The "Permissible Requests by Covered Entity" section of a BAA defines the boundaries within which the covered entity can request the business associate to use or disclose PHI. This provision ensures that any requests made by the covered entity align with the requirements of HIPAA and its privacy and security rules. It establishes that the covered entity should not request the business associate to engage in any activities related to PHI that would violate HIPAA regulations if performed directly by the covered entity.

 

Terminating the BAA

 It typically includes the agreement's effective date, setting a clear starting point for the partnership between the covered entity and the business associate. This section outlines the conditions under which the agreement can be terminated. If the business associate breaches any material term of the agreement, the covered entity is generally authorized to terminate the BAA. 

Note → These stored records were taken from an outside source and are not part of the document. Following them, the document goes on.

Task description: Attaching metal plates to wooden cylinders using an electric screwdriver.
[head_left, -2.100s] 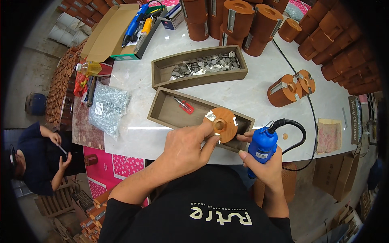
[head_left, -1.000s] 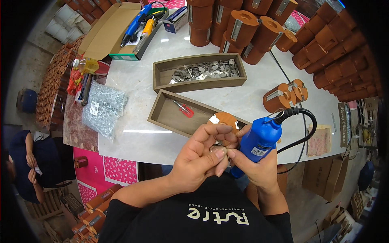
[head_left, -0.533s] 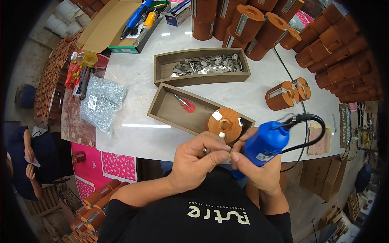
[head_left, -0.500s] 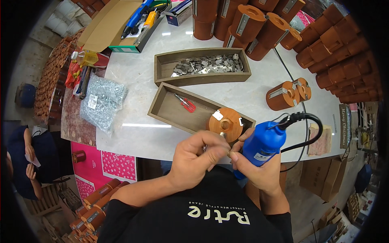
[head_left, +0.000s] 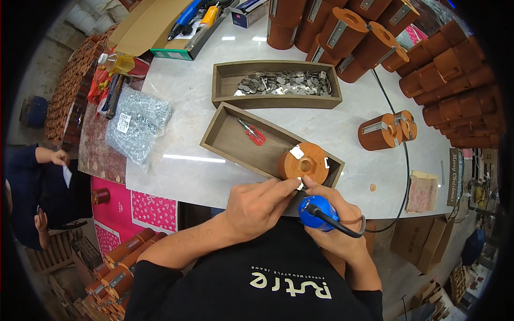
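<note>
Right hand point(head_left: 334, 224) grips a blue power tool point(head_left: 317, 212), black cord trailing right. Left hand point(head_left: 259, 206) pinches a small white piece point(head_left: 300, 184) at the tool's tip. Just beyond, an orange-brown wooden cylinder point(head_left: 303, 162), centre-holed with a white tab on its face, lies in the near wooden tray point(head_left: 227, 140) on the white tabletop point(head_left: 176, 171). The far tray point(head_left: 276, 100) holds grey metal plates.

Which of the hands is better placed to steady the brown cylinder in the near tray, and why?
Probably the left hand: its fingertips sit just below the brown cylinder, pinching only a small pale piece, while the right hand is wrapped around the blue tool.
</note>
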Demonstrator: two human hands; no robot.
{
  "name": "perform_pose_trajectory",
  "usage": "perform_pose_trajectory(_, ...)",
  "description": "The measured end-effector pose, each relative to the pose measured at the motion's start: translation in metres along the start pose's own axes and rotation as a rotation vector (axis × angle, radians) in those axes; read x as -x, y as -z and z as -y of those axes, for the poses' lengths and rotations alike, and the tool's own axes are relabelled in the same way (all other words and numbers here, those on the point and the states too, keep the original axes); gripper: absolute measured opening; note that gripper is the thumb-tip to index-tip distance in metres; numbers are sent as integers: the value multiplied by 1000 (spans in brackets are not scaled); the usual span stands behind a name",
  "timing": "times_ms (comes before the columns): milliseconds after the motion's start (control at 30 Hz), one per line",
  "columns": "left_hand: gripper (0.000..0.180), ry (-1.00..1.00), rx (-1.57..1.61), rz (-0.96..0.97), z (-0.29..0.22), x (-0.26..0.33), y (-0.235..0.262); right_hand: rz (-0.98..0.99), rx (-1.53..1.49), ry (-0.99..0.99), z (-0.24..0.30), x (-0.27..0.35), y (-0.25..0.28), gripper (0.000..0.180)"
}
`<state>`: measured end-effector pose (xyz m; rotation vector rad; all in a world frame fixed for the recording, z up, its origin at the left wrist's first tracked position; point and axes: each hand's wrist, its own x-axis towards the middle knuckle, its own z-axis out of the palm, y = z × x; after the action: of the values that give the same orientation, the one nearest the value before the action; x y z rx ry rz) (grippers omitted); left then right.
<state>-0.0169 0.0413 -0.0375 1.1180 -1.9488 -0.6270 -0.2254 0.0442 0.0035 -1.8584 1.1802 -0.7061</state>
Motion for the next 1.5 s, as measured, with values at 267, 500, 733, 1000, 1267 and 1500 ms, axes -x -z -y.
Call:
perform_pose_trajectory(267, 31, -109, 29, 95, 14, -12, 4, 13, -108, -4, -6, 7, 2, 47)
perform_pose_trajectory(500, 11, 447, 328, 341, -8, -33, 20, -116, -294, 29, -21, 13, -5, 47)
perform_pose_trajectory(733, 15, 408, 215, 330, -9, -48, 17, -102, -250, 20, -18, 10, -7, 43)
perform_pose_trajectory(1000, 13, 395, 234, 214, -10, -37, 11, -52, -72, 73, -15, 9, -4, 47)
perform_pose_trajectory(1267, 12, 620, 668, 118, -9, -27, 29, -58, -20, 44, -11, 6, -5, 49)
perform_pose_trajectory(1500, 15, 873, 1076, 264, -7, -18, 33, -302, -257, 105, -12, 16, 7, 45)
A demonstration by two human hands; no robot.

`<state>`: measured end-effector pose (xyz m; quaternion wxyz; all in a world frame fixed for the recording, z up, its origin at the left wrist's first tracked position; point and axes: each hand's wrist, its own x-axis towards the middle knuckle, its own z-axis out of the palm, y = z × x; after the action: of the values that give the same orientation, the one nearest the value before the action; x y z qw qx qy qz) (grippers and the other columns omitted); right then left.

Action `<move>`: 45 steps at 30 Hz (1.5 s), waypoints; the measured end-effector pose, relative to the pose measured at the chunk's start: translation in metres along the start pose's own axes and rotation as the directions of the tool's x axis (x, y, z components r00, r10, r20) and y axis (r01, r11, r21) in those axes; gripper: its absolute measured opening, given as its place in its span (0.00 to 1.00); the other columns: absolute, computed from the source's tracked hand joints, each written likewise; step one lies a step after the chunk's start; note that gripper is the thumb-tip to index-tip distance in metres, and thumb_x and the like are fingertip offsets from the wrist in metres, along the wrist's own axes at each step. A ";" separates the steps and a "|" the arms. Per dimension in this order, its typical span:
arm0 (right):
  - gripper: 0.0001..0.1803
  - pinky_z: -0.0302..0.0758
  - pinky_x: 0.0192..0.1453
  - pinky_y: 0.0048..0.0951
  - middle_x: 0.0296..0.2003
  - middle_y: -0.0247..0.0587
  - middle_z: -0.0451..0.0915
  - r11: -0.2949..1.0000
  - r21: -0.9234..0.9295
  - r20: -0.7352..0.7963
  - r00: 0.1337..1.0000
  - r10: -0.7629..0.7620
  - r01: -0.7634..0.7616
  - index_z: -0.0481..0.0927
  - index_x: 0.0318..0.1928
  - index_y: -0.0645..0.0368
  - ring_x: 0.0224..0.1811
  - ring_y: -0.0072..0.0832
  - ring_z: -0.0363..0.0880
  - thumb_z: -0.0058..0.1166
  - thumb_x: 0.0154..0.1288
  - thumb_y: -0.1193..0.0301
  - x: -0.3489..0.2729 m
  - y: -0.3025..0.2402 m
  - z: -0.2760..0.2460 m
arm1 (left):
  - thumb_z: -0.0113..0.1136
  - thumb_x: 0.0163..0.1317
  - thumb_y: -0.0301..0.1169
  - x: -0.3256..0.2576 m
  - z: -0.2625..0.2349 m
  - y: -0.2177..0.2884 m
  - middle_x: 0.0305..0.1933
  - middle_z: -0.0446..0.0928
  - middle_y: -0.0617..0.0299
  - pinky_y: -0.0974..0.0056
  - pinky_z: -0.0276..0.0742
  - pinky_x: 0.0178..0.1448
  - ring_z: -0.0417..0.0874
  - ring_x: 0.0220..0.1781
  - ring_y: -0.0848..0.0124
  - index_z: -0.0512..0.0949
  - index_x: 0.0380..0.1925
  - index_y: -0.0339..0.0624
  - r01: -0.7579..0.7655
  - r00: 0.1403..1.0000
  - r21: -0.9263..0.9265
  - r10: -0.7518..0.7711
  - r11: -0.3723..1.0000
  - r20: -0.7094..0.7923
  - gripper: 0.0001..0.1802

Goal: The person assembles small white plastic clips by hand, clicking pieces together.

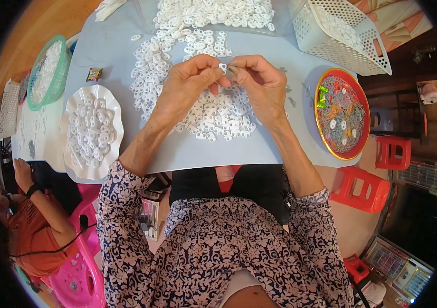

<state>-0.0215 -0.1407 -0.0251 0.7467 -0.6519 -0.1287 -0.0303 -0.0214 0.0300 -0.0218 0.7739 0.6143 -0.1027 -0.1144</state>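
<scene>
In front of me, over the middle of the table, my two hands meet almost tip to tip. My left hand (185,84) pinches a small white plastic piece with a dark hole (222,66) between thumb and fingers. Close beside it, the thumb and forefinger of my right hand (263,84) are pressed together; whatever they grip is too small to name. Below and around both hands spreads a loose heap of similar white plastic pieces (216,115). A larger mass of them (213,13) lies at the far edge.
A scalloped white dish (67,141) of white pieces stands left. On the right are a red gold-rimmed tray (366,115) with grey and coloured bits and a white perforated basket (342,51). A green basket (64,72) and a seated person (44,220) are far left; red stools (362,190) stand right.
</scene>
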 end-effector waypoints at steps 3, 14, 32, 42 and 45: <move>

This provision emphasizes the significance of adhering to the terms of the agreement and reinforces the covered entity's ability to take action in case of non-compliance. Furthermore, this section addresses the critical issue of PHI after termination. It specifies the business associate's obligations regarding the return or destruction of any PHI it still possesses, ensuring that sensitive patient information is handled appropriately even after the partnership ends. 

 

Sending your HIPAA compliant BAA using HIPAA compliant email

Sending a BAA using HIPAA compliant email involves adhering to specific security measures to protect the confidentiality and integrity of sensitive healthcare data. HIPAA requires covered entities and business associates to use secure methods when transmitting PHI, and this includes the exchange of BAAs. 

Utilizing a HIPAA compliant email service ensures that the agreement is sent securely, typically through encryption and other safeguards. This approach helps prevent unauthorized access or breaches during the transmission process.